One of the things I’ve come to appreciate is how challenging it can be for an institution to grapple with online learning and ed tech.  Leadership is so important and yet the top layer of an institution is generally not selected for their in depth knowledge of something many of us have dedicated our careers to. Even Directors of Teaching and Learning centres may specialize in other things, and have only an operational level understanding of ed tech and how it supports teaching and learning.

The online learning in Canadian universities and colleges 2018 preliminary data is pointing – with a few exceptions –  to the growth of online and blended in Canadian post secondary.  I think it’s fair to say that there’s an ongoing need for institutions to have a really good understanding of online learning and a strategy or plan to grow or support it.  However, often the people who have to make the strategic and resource decisions may only have a surface understanding of online learning and ed tech, and  in smaller institutions  they may be relying on a few known champions or people who have job titles with technology in it for information and guidance or to lead an online learning strategy process.

I’m starting to think there’s a need for a (unconventional) crash course for Deans, VPs and Presidents on leadership in online learning and ed tech.  This is tongue in cheek (sort of)  but is probably something that could insert itself into higher ed executive leadership training.

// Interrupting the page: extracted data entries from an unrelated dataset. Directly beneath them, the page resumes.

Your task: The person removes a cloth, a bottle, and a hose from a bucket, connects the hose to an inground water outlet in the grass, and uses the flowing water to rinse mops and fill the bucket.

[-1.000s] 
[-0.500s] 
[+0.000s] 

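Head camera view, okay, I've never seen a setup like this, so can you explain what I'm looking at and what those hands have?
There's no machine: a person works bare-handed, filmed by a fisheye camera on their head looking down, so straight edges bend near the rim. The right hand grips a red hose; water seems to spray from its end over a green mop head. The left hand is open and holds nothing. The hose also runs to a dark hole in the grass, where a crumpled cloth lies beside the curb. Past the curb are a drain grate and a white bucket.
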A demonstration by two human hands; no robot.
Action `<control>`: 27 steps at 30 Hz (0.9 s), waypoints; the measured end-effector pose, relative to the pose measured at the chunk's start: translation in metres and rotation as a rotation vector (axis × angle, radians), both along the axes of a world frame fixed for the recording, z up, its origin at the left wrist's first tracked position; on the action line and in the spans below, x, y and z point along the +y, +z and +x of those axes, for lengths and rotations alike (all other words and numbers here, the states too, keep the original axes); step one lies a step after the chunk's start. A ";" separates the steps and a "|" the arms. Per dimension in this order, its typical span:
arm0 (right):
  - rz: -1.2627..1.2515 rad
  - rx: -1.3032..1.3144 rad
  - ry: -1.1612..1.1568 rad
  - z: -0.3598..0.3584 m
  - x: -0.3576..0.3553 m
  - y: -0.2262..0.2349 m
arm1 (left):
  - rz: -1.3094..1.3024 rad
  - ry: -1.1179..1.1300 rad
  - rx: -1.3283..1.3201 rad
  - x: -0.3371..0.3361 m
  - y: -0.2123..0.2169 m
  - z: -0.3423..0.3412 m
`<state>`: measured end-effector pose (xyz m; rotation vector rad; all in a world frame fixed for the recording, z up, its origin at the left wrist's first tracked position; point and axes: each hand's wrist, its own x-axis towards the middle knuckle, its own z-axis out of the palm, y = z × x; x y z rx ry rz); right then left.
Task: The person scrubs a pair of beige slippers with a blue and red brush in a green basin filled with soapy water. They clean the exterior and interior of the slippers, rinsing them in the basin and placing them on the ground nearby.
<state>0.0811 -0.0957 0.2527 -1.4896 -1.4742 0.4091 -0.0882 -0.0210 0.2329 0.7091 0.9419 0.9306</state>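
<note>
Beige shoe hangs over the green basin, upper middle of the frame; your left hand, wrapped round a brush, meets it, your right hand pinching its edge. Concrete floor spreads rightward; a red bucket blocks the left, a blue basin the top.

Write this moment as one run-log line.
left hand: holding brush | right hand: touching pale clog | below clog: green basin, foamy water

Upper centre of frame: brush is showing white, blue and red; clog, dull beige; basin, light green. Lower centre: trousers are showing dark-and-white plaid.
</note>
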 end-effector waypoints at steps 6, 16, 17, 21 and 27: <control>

Topics or courses I would include are:

  1. The Basics – Online learning is many things
  2. The Vision – Being clear on why you do/want to do online learning and understanding the drivers for it
  3. The Data/evidence – Getting real about who your students are, and what they need
  4. The Consultation – Strategies for examining the internal and external environment and why you’ll probably need some liberating structures
  5. Academic innovation – What are open education, open technology, and open education practices and why should we care about open?
  6. The Systems – How to not to fall into the trap of conventional thinking or taking the path of least resistance
  7. Gurus, Evangelists and Privilege – Stop talking about millennials and digital natives:  Being critical about Edubuzz
  8. The Networks – You probably can’t do it alone:  Examining the sector and building networks and partnerships
  9. Innovation – It doesn’t have to be expensive:  Pilots, boundary objects, and creating fail safe spaces
  10. Sustainability – Getting clear on what you invest in, where you want to build capacity, and creative ways for doing that
  11. Strategy –It’s not all about the ed tech:  Building the culture you need to support the vision
  12. Evaluation – Keeping a check and balance on where you are putting your resources

What’s missing?


  • John Robertson

    Hopefully in the spirit of the post (and because I qualify all the things):
    2) The gold rush is over. Your vision can’t be “make lots of money by showing up”.
    6) With the small aside that understanding what works and why that system works is important if you want to do something different.
    9) but it’s not free, whether ‘real’ cost or opportunity cost (this is somewhat in 10).